How to Reuse Existing Assistant Context with OpenAI Realtime API?

We have developed an assistant using GPT-4 (GPT4o-mini) that utilizes documents like PDFs, Docs files, and specific instructions to provide tailored responses. The assistant relies on attaching documents and instructions via an assistantId to maintain its context.

Now, we are building a new functionality where we want to reuse this existing assistant’s capabilities with OpenAI’s realtime API. However, we are unable to find a way to:

  1. Attach documents or contextual data during a realtime API session.
  2. Reuse the assistant’s existing context or settings dynamically.

We’ve gone through OpenAI’s official documentation but couldn’t identify a clear way to achieve this.

Looking for community guidance on:

  • How to attach documents or context dynamically in the realtime API?
  • Ways to load and reuse assistant configurations (like assistantId) in the realtime API.
  • Alternative approaches to replicate this behavior using OpenAI’s API.

If anyone has tackled a similar challenge or has ideas on how to achieve this, we’d greatly appreciate your insights. Thank you in advance!

Hey there and welcome to the community!

After taking a quick peek at the docs, it looks like you can add specific text input and output here:

https://platform.openai.com/docs/guides/realtime-model-capabilities#text-inputs-and-outputs

There also seems to be a method for adding supplemental or alternative context here:

https://platform.openai.com/docs/guides/realtime-model-capabilities#create-a-custom-context-for-responses

@Macha

Thanks for the response and for sharing the links! I checked the documentation, but I’m still trying to figure out how we can attach multiple documents effectively.

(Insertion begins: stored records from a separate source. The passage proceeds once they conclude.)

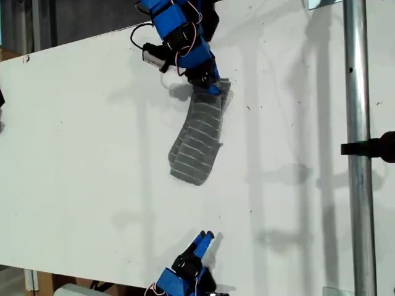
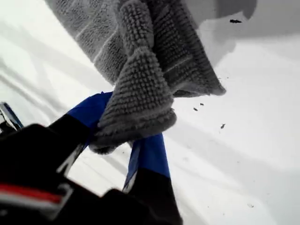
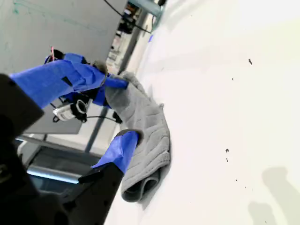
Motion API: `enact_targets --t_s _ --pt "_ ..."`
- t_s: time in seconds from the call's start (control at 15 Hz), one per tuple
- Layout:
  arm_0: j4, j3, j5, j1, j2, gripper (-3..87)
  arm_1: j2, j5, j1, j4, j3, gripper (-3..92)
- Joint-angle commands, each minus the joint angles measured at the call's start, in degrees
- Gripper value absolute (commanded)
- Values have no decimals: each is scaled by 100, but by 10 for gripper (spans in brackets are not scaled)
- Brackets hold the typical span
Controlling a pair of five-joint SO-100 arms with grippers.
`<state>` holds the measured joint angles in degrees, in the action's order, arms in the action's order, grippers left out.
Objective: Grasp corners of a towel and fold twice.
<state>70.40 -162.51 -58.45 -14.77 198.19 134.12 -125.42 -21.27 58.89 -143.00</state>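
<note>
A: Where was the towel at that moment?

B: It lay on the white surface as a long, narrow bunched strip, running from near the top middle of the exterior view down toward its centre. The white stripes ran across its width. The lower end rested flat on the surface; the upper end was at my first end effector.

A: And that first end effector, what was it doing?

B: It was closed on the towel. In the first wrist view the two blue fingers pinched a thick, rolled fold of the grey cloth, and the rest of the fabric spread away beyond it. I could not tell whether the pinched part was one of the corners.

A: What of the other arm?

B: My second end effector sat near the bottom edge of the exterior view, well apart from the towel, pointing up toward it. In the second wrist view its fingers stood apart with nothing between them; the towel showed beyond them on the surface, with the first arm behind.

A: Anything else in sight?

B: A metal pole ran upright along the exterior view's right side, carrying a black clamp.
</note>
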Motion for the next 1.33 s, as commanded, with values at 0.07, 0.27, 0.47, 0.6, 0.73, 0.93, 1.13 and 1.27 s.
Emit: enact_targets --t_s 0.07,0.27,0.47,0.6,0.73,0.93,1.13,1.27 --pt "-26 62 -70 88 44 222 -387 1661 712 -668 1028 -1" --pt "-18 44 -167 79 44 220 -1292 2812 1362 -2083 1424 -1" --pt "-35 18 -185 158 44 217 -2180 3647 1854 -2865 2030 -1" --pt "-44 18 -193 185 44 214 -2795 3885 2092 -3674 2065 -1" --pt "-53 -26 -211 185 44 213 -3647 3981 2215 -4324 2303 -2" --pt "-53 -9 -141 255 44 212 -4395 4526 2452 -4500 3349 -2" --pt "-53 -9 -132 264 44 211 -4764 4869 2540 -4148 4395 -2" --pt "-53 -9 -114 272 44 210 -4843 5089 2558 -3595 5098 -2"
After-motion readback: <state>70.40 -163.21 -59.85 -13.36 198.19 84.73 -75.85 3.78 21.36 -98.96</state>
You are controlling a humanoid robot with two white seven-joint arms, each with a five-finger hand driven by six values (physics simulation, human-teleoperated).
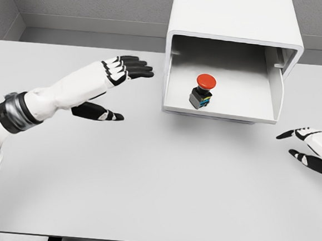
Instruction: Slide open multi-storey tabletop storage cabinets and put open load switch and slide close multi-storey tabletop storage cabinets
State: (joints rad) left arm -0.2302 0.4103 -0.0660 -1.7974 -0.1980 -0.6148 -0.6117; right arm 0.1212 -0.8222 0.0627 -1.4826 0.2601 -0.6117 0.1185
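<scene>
Nearest, our right hand (pixel 309 149) rests slack-fingered, idle. Further out, our left hand (pixel 117 75) reaches flat and empty toward the white pulled-out cabinet drawer (pixel 217 109), likely to push it shut; the red-capped black load switch (pixel 202 91) stands inside.

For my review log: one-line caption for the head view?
Red-capped switch sits inside the pulled-out cabinet drawer; left hand and right hand hover open.
</scene>
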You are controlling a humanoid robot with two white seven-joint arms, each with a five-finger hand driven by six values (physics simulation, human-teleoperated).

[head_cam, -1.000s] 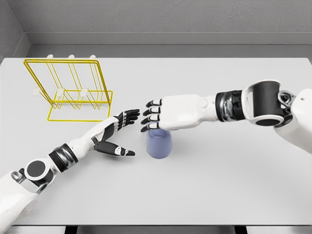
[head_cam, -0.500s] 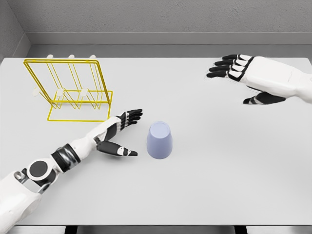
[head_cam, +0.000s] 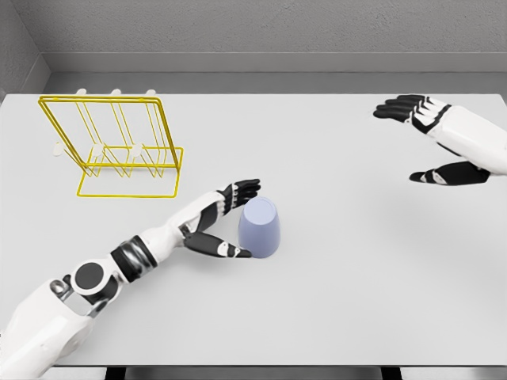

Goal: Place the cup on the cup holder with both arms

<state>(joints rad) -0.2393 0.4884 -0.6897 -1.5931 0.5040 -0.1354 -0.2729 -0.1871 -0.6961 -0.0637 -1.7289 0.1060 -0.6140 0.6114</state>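
From the head view, the right arm is cut off by the picture's right edge, so only the right hand (head_cam: 440,142) and part of its forearm show; the left shoulder runs out at the lower left corner. The cup (head_cam: 261,227) stands upside down on the table (head_cam: 333,301), closed base up and long axis roughly vertical, its rim hidden against the tabletop. It sits just to the right of the left hand (head_cam: 223,222), whose fingers are spread, thumb reaching along the cup's near side; contact cannot be told. The right hand hangs with fingers extended, holding nothing, well apart from the cup on its far right. The yellow cup holder (head_cam: 115,146) stands beyond the left hand, further left.
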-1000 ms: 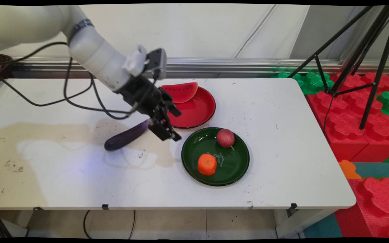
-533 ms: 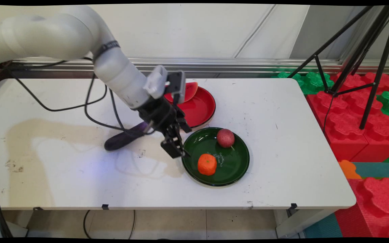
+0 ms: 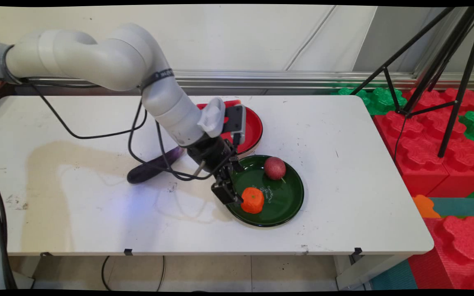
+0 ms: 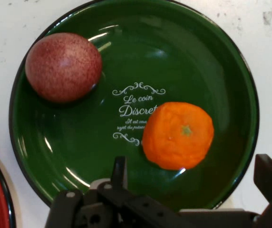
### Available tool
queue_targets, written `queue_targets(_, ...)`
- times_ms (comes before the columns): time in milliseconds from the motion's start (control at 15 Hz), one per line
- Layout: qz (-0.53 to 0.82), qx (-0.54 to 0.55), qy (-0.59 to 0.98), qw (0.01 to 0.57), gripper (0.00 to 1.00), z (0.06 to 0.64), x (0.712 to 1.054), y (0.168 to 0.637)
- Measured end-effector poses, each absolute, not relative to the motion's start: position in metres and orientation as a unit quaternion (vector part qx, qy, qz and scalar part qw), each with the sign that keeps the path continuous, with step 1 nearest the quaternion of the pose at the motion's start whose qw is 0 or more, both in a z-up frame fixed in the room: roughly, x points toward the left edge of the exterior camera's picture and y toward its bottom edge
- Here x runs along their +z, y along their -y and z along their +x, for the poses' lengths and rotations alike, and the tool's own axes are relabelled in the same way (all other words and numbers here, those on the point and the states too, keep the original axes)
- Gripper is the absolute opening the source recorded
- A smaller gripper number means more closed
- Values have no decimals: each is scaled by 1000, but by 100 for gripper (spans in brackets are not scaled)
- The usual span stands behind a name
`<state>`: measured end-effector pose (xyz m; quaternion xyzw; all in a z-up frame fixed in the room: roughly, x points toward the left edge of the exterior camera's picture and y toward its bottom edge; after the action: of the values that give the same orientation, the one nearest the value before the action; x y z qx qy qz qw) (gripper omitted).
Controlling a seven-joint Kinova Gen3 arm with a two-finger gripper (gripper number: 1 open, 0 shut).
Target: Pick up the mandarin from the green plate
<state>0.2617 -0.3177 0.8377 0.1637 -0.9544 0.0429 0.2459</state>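
End effector (image 3: pixel 237 196) spread beside orange (image 3: pixel 252 200) on green plate (image 3: pixel 292 197); red fruit (image 3: pixel 275 167) alongside; eggplant (image 3: pixel 154 165) nearby.

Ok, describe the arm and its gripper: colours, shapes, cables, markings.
The arm is white, built of rounded tubular links with a dark band at a joint. Loose black cables hang from it. A white and black camera module sits at the wrist. The gripper is black, with angular linkage.
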Motion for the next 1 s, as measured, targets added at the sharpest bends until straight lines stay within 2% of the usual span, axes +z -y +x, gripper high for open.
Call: queue_targets(1000, 147, 37, 965, 214, 100, 229, 804, 329)
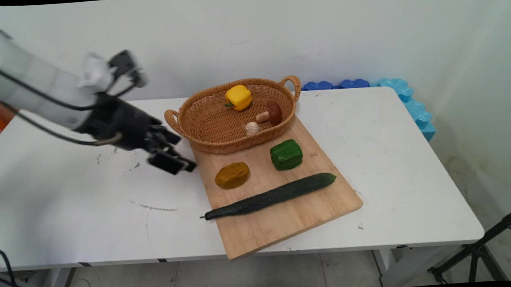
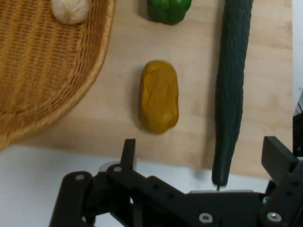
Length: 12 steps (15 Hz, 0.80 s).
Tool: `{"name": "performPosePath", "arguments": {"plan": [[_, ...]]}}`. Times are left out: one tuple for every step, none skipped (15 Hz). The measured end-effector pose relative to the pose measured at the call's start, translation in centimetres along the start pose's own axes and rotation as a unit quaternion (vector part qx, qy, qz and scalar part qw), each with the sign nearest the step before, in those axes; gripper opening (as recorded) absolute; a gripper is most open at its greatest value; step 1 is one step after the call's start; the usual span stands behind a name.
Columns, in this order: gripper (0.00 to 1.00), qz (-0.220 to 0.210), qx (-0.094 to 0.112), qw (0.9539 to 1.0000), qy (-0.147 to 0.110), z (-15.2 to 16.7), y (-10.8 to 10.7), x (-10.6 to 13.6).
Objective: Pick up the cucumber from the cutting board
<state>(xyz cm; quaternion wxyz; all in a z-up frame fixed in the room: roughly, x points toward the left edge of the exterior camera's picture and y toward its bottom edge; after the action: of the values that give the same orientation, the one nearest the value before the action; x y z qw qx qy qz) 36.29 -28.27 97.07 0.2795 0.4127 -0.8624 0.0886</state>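
The claw (image 1: pixel 172 159) is hanging released and empty over the worktop (image 1: pixel 88 204), just off the left edge of the wooden cutting board (image 1: pixel 286 220). Nearest to it, the brown potato (image 1: pixel 232 175) is lying on the board's left part, apart from both fingers (image 2: pixel 128 152). Beside the potato the long cucumber (image 1: pixel 269 196) is stretching across the board, its stem end overhanging the left edge. The green pepper (image 1: pixel 286 154) is sitting behind it. The wicker basket (image 1: pixel 202 133) at the board's far end is holding a yellow pepper (image 1: pixel 238 97), a mushroom (image 1: pixel 271 113) and a garlic bulb (image 1: pixel 252 128).
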Motion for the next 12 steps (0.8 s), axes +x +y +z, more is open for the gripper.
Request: {"name": "performPosePath", "arguments": {"plan": [[1.0,0.0,0.0,1.0,-0.002,1.3,0.4,0.9],[1.0,0.001,0.0,1.0,-0.003,2.5,0.7,1.7],[1.0,0.001,-0.001,1.0,-0.004,3.8,1.1,2.5],[1.0,0.001,-0.002,1.0,-0.006,5.1,1.5,3.3],[1.0,0.001,-0.003,1.0,-0.008,6.1,1.8,3.9],[1.0,0.001,-0.004,0.9999,-0.009,6.8,2.0,4.3],[1.0,0.002,-0.006,0.9999,-0.011,8.0,2.4,4.9],[1.0,0.003,-0.007,0.9999,-0.013,8.9,2.7,5.3],[1.0,0.004,-0.009,0.9998,-0.016,10.3,3.0,5.9],[1.0,0.005,-0.011,0.9998,-0.018,11.5,3.3,6.4],[1.0,0.005,-0.013,0.9997,-0.02,12.5,3.6,6.8],[1.0,0.005,-0.017,0.9996,-0.022,13.5,3.9,7.3]]}}
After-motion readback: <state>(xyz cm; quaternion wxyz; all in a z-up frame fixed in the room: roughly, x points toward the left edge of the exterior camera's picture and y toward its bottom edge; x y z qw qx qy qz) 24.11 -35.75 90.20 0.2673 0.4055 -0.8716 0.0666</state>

We have 7-8 PDFs and Docs files that we want to reuse as context in our assistant. In our existing setup with assistantId, these documents are attached, and the assistant references them for generating responses. However, with the realtime API, I don’t see a direct way to attach these documents.

From what I understand:

  1. The realtime API allows adding custom context dynamically.
  2. It doesn’t seem to support direct document uploads like the assistant-based approach.

Would you suggest extracting text from these documents and dynamically inserting relevant excerpts into the API requests? If so, what’s the best way to structure this so the model can refer to the right sections without hitting token limits?

Any insights or alternative approaches would be really helpful! Thanks again.

1 Like

Yep yep!

So if it were me, I’d be storing these PDFs documents (or the texts within them) in some kind of vector data base or some kind of RAG system. Then, depending on the user request, the language model could pull what information is relevant based on the vector of the text data. The language model should be able to do the heavy lifting for you, although I’ll admit I haven’t tried this specifically with the realtime API, but the principles should be the same.